Gastos comunes en una comunidad: qué son y cómo se reparten

Gastos

Los gastos comunes son uno de los elementos centrales en la administración de una comunidad de propietarios. Están directamente relacionados con el mantenimiento del edificio, los servicios contratados y las necesidades del conjunto de vecinos.

En términos generales, los gastos comunes se dividen en dos grandes tipos: gastos ordinarios y gastos extraordinarios.
Los ordinarios incluyen limpieza, electricidad de zonas comunes, seguros, mantenimiento de ascensores y otros servicios recurrentes necesarios para el funcionamiento del edificio.
Los extraordinarios, por su parte, abarcan obras puntuales, reparaciones importantes o mejoras aprobadas por la Junta de Propietarios.

El reparto de estos gastos suele realizarse en función de la cuota de participación asignada a cada vivienda o local, salvo que los estatutos o acuerdos específicos indiquen lo contrario.
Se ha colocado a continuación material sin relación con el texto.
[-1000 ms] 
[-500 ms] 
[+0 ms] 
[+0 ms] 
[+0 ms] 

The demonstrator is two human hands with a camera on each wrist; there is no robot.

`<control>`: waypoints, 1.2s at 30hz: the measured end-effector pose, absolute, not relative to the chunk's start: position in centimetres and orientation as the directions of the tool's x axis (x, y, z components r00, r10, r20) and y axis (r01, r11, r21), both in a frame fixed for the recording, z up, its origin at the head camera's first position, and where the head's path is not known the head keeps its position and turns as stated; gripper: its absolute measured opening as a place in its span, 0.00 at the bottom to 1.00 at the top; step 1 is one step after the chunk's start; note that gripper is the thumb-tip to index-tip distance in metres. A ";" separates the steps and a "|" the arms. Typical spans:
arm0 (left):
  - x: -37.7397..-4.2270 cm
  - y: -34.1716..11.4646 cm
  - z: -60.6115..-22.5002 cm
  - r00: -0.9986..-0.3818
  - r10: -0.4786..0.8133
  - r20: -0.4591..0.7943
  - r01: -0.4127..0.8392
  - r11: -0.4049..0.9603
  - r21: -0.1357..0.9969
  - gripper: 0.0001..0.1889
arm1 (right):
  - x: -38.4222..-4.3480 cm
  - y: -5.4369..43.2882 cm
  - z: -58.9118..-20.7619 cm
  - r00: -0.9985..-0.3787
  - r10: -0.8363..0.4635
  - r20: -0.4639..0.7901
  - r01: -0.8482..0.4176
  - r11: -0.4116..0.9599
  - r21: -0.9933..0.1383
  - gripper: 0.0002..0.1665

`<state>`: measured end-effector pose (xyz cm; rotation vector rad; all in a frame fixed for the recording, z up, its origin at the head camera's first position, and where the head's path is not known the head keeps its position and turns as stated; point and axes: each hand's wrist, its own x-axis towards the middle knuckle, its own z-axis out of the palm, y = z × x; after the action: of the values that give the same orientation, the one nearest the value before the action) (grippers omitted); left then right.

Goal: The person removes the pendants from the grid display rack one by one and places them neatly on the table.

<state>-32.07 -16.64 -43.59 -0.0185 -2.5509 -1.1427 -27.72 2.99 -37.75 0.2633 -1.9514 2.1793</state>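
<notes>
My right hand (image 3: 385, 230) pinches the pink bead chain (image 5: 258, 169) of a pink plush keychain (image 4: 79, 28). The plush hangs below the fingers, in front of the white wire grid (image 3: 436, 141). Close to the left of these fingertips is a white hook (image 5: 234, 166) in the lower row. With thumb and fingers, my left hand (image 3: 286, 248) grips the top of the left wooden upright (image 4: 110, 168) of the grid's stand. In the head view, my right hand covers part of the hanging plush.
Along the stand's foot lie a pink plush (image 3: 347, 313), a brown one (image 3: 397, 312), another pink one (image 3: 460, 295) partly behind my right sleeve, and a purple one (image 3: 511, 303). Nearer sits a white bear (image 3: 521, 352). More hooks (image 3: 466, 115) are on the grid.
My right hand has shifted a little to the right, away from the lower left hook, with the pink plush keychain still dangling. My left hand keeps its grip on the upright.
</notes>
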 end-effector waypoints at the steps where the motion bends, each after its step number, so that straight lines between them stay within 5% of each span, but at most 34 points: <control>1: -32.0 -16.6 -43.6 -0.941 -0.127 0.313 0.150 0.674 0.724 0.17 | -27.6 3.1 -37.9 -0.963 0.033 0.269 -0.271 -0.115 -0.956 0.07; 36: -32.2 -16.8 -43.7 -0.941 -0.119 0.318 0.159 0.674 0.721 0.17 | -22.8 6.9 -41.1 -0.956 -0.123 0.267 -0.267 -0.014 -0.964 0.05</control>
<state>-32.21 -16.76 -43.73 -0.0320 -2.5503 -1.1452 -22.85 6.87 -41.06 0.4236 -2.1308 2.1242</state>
Esta cuota, normalmente recogida en la escritura de división horizontal, establece el porcentaje con el que cada propietario participa en los gastos.

Es esencial que la comunidad disponga de presupuestos claros, cuentas transparentes y liquidaciones anuales, lo que permite a todos los vecinos conocer en detalle cómo se gestionan sus aportaciones.

Contar con un administrador profesional contribuye a una gestión precisa, evitando errores, retrasos en pagos o falta de información. Una buena gestión económica es clave para el bienestar y la estabilidad de cualquier comunidad.